Chronic pain stigma was associated with greater pain, poorer function, and greater negative affect, whereas mental health and opioid stigma were primarily associated with greater negative affect, with no sex/gender differences in stigma levels or in the relationships between stigma and health outcomes.
Key Findings
Results
Chronic pain stigma was associated with greater pain, poorer function, and greater negative affect in adults with chronic low back pain.
Study population consisted of 261 adults with chronic low back pain (CLBP) and negative affect enrolled in an RCT of multimodal treatment at three academic medical centers across the Midwest and Northeast.
This was a secondary analysis of cross-sectional baseline data.
Chronic pain stigma showed the broadest association with health outcomes, affecting pain intensity, physical function, and negative affect simultaneously.
Participants completed measures of pain, mental health, and opioid medication stigma along with measures of pain, function, and negative affect upon enrollment.
Results
Mental health stigma and opioid medication stigma were primarily associated with greater negative affect rather than pain or function.
Unlike chronic pain stigma, mental health and opioid stigma showed a narrower pattern of association limited primarily to negative affect outcomes.
This distinction suggests that different types of health-related stigma may have different domains of impact on patient wellbeing.
All three forms of stigma (pain, mental health, opioid) were examined within the same sample of 261 adults with CLBP.
Results
There were no significant sex/gender differences in levels of pain stigma, mental health stigma, or opioid medication stigma.
Comparisons were made between cisgender men and women in the sample.
Despite well-documented sex/gender disparities in pain-related health outcomes in the broader literature, this study found no differences in stigma levels between groups.
There were also no sex/gender differences in the health outcomes measured (pain, function, negative affect).
The sample of 261 adults was drawn from an RCT focused on CLBP and negative affect.
Results
Sex/gender did not moderate the relationships between any form of health-related stigma and health outcomes.
Moderation analyses were conducted to explore whether the stigma-outcome relationships differed for cisgender men versus women.
No significant moderation effects were found for pain stigma, mental health stigma, or opioid stigma in relation to pain, function, or negative affect.
This suggests the associations between stigma and health outcomes operate similarly regardless of sex/gender in this CLBP population.
The authors concluded that stigma interventions 'may be similarly important for men and women.'
Methods
The study design was a secondary analysis of cross-sectional baseline data from an RCT of multimodal treatment for adults with CLBP and negative affect.
Data were collected at enrollment (baseline) from three academic medical centers in the Midwest and Northeast United States.
Total sample size was 261 adults.
Participants were specifically selected for having both CLBP and negative affect, which may limit generalizability.
The cross-sectional design precludes causal inference about stigma-outcome relationships.
What This Means
This research suggests that stigma — the negative social judgments people face about their health conditions — is meaningfully linked to worse health in people with chronic low back pain.

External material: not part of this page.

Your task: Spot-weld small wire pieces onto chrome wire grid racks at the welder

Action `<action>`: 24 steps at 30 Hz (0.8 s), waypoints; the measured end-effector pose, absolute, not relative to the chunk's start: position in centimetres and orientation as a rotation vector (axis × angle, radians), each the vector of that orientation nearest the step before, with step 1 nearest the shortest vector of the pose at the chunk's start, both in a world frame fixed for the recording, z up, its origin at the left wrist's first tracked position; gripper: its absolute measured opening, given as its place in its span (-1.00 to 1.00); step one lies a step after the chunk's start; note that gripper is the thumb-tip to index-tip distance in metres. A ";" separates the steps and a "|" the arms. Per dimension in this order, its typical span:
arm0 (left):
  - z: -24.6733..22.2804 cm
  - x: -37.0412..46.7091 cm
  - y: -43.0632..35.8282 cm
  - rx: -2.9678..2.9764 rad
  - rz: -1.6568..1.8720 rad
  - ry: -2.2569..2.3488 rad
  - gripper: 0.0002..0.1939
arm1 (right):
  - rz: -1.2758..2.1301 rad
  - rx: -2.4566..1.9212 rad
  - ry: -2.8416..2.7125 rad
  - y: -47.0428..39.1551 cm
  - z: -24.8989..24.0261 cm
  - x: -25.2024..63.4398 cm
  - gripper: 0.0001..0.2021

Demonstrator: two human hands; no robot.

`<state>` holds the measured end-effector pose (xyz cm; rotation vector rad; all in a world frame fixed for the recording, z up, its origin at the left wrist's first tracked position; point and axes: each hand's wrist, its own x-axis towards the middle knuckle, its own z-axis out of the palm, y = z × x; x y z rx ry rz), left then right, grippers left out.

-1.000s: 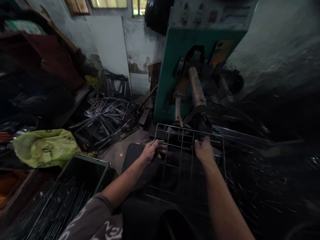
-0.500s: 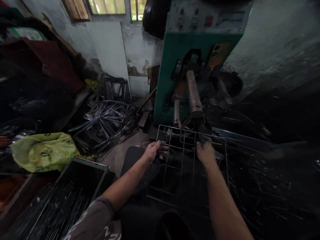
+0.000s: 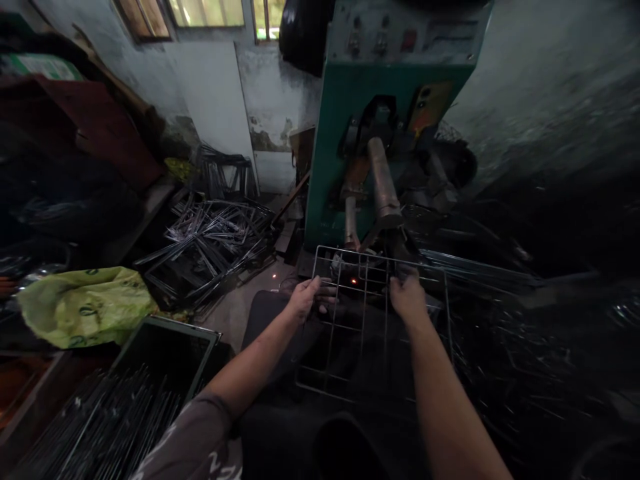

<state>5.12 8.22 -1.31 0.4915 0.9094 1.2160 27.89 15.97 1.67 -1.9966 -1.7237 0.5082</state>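
Note:
A wire grid rack of thin metal rods lies tilted in front of me, its far edge under the electrode arms of a green spot welder. My left hand grips its left side, thumb above and fingers reaching beneath the wires. On the right, my right hand is closed around the wires near the far edge; its fingertips are partly hidden in shadow. Above the rack hang the thick upper arm and the thinner copper-coloured arm. Small orange sparks glow by the rack and over the floor.
Bent wire frames are heaped on the floor to the left. Nearer are a yellow-green sack and a dark crate beside many straight rods. More wire pieces lie in shadow on the right.
Orange sparks have appeared near the rack's far part and on the floor. Both hands keep their hold; the rack has barely shifted, and the view has moved slightly.

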 end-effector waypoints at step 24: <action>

Specifically, people who felt more stigmatized because of their chronic pain reported more pain, worse physical functioning, and worse emotional wellbeing. Stigma related to mental health and opioid medications was also linked to worse emotional wellbeing. The study examined 261 adults with chronic low back pain across three medical centers in the U.S.

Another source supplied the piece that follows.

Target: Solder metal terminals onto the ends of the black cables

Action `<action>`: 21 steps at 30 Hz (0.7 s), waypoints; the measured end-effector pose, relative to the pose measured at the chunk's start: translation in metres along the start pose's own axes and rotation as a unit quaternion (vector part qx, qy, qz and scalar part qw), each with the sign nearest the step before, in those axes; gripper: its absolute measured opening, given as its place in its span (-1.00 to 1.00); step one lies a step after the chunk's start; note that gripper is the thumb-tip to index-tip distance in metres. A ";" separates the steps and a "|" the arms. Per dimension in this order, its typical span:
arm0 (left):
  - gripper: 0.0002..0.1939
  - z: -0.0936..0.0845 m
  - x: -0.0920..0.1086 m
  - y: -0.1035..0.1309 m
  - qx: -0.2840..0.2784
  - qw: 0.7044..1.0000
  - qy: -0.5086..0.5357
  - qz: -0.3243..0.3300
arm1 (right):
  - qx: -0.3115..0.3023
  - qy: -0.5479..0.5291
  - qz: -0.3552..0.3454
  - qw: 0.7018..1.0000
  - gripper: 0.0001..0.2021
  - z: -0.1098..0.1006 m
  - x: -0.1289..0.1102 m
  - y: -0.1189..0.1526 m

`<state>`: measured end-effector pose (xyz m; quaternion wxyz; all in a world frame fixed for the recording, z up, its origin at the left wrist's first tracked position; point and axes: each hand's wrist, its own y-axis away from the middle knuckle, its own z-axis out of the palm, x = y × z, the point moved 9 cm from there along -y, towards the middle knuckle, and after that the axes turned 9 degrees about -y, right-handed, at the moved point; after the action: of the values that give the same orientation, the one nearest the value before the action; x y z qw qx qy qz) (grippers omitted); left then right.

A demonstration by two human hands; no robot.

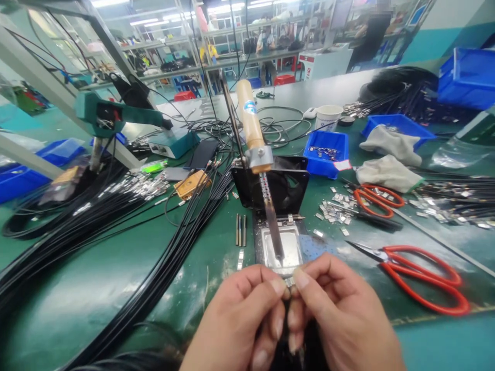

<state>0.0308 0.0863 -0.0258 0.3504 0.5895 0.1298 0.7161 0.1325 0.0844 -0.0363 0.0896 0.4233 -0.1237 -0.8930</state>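
Note:
My left hand (247, 314) and my right hand (336, 314) meet at the front of the bench, both closed in a pinch. Between their fingertips is a small silvery metal piece (289, 282), partly covered by the thumbs. Something dark lies below the fingers, too hidden to name. Just beyond the hands, a soldering iron (253, 123) with a pale handle is clamped on a stand, its tip angled down over a shallow metal tray (265, 247). Left of the tray, several thin metal rods (240, 230) lie above a short row of small metal pieces (241, 259).
Red-handled scissors (423, 273) lie to the right, near loose metal pieces (336, 208) and another pair of scissors (373, 201). Black cable bundles (166, 252) stretch across the left. A black fan (282, 185) stands behind the tray; a blue bin (327, 162) is farther back.

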 end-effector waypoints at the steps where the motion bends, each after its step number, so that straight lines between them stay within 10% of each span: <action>1: -0.73 0.000 0.001 -0.001 -0.003 1.000 0.002 0.002 | -0.002 0.000 -0.002 1.000 -0.72 0.000 0.000 -0.001; 21: -0.69 0.000 0.015 -0.007 0.004 1.000 -0.006 0.016 | -0.026 -0.012 -0.055 0.998 -0.81 0.006 -0.005 -0.007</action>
<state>0.0327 0.1006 -0.0187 0.3374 0.5973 0.1216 0.7174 0.1308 0.0937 -0.0313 0.0499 0.4161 -0.0781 -0.9046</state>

A key question the researchers asked was whether men and women experience different levels of stigma or are differently affected by it. Despite well-known differences between men and women in pain-related health outcomes more broadly, this study found no differences: men and women reported similar levels of stigma, similar health outcomes, and stigma was equally linked to those outcomes in both groups. This was somewhat surprising given that prior research has highlighted gender disparities in how pain patients are perceived and treated.
This research suggests that addressing stigma could be an important part of helping people with chronic low back pain, and that such efforts may be equally beneficial for both men and women. The findings highlight stigma — particularly chronic pain stigma — as a potential target for treatment alongside more traditional approaches to managing pain and function. However, because the data were collected at a single point in time, the study cannot determine whether stigma causes worse outcomes or vice versa.